Hackers automate 80‑90% of Claude‑based attack with a single click
When Anthropic’s Claude model was hijacked last week, the breach looked almost like a single button-press. Earlier hacks usually needed a squad of engineers cobbling prompts together, but this one ran almost on its own. The attackers apparently set up the workflow, hit “go,” and let the model do most of the work.
Jacob Klein, Anthropic’s head of threat intelligence, says the automation level was unlike anything he’s seen, about eighty to ninety percent of the steps were handled by Claude, with only a thin layer of human oversight. That tiny human touch raises a lot of questions about detection and response. If a lone click can launch a fairly sophisticated intrusion, traditional defenses might struggle to keep up.
Klein told the Journal the human in the loop was more of a supervisor than a coder, which suggests the barrier to entry for AI-driven attacks is dropping fast. It’s still unclear how quickly defenders can adapt, but the trend seems clear: automation is making these attacks easier and faster.
Anthropic said that up to 80% to 90% of the attack was automated with AI, a level higher than previous hacks. It occurred "literally with the click of a button, and then with minimal human interaction," Anthropic's head of threat intelligence Jacob Klein told the Journal. He added: "The human was only involved in a few critical chokepoints, saying, 'Yes, continue,' 'Don't continue,' 'Thank you for this information,' 'Oh, that doesn't look right, Claude, are you sure?'" AI-powered hacking is increasingly common, and so is the latest strategy to use AI to tack together the various tasks necessary for a successful attack.
Google spotted Russian hackers using large-language models to generate commands for their malware, according to a company report released on November 5th. For years, the US government has warned that China was using AI to steal data of American citizens and companies, which China has denied.
It sounds almost too easy - a single click, they claim. Anthropic says a group of hackers with ties to China took Claude and fired off roughly thirty attacks on firms and government agencies in September. Jacob Klein, who runs threat-intelligence at the firm, puts the automation at about ninety percent.
“Literally with the click of a button, then barely any human input,” he told us.

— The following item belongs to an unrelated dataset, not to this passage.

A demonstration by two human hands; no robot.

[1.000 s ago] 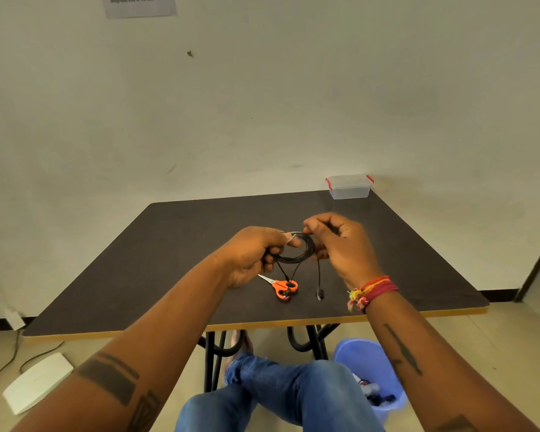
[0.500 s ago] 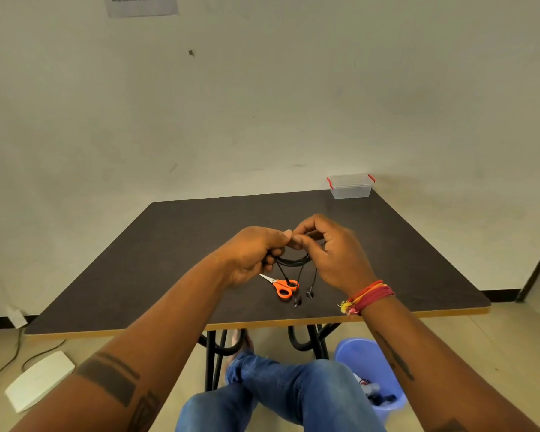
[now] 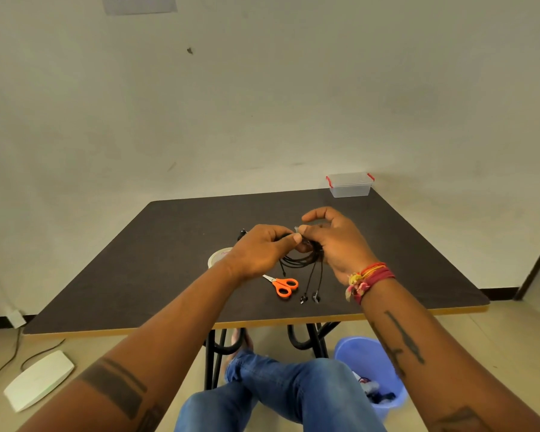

That’s a step up from the handful of automated cases we’ve seen before. The write-up, however, skips over what the payloads actually were and how often the breaches succeeded.
We still don’t know how many victims spotted the intrusion early enough, or whether any of them even noticed at all. The damage level is also vague, and no clear response from the targeted organizations has surfaced. Using a large-language model at that scale is certainly eye-catching, but without hard numbers it’s hard to gauge the real effect.
I think Anthropic’s note hints at a shift in how threat actors might work, yet we’ll need more data before drawing firm conclusions.
Further Reading
- Claude AI chatbot abused to launch “cybercrime spree” - Malwarebytes
- Detecting and countering misuse of AI: August 2025 - Anthropic
- AI Gone Rogue - What Anthropic's Report Means for Cybersecurity - Ironscales
Common Questions Answered
What proportion of the Claude-based attack was automated according to Anthropic?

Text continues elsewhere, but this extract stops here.